* [Instructions to follow] Every line from the line containing "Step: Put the" through the final line below is to be repeated exactly; no other line is.

* [Data excerpt]
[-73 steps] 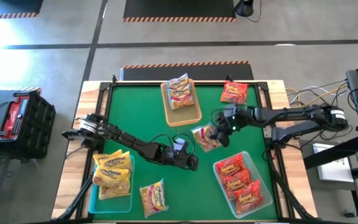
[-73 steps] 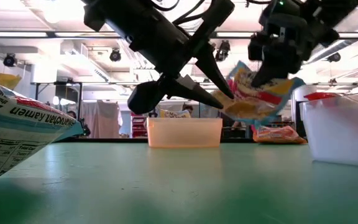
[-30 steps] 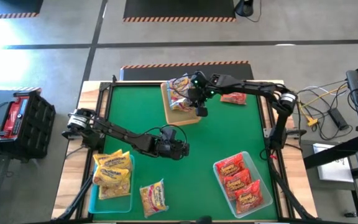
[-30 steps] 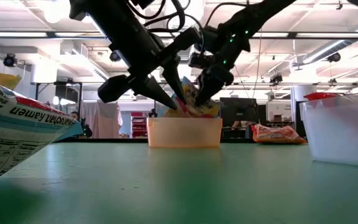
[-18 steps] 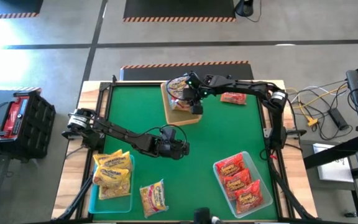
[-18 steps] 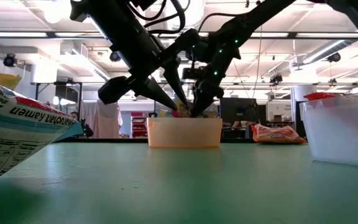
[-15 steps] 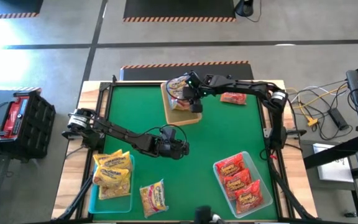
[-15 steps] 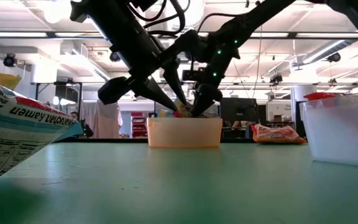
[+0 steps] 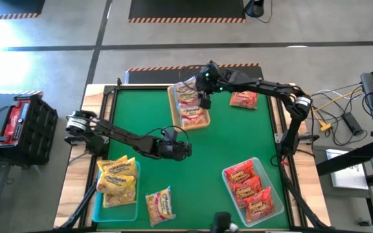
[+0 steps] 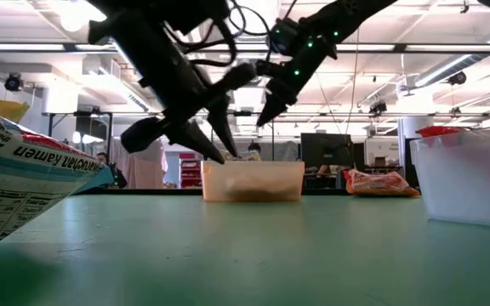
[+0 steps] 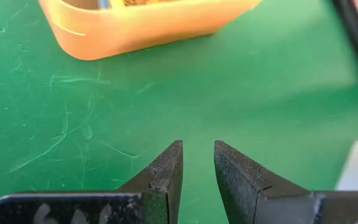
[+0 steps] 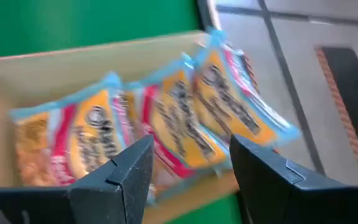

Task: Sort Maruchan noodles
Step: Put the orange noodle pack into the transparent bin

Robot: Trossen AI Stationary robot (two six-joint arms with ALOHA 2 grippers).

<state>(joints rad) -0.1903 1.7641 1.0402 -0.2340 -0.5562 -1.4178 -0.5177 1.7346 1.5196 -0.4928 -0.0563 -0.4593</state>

* [Task response]
Step: Put the orange noodle pack into the transparent bin

Robot: Trossen AI Stationary robot (two six-joint arms with ALOHA 2 grippers).

<state>(joints rad) -0.1903 1.7641 1.0402 -0.2340 -0.5562 -1.4178 -0.5177 1.7346 1.5196 -0.4928 -0.0563 -0.4593</state>

The work on this exercise has been finished.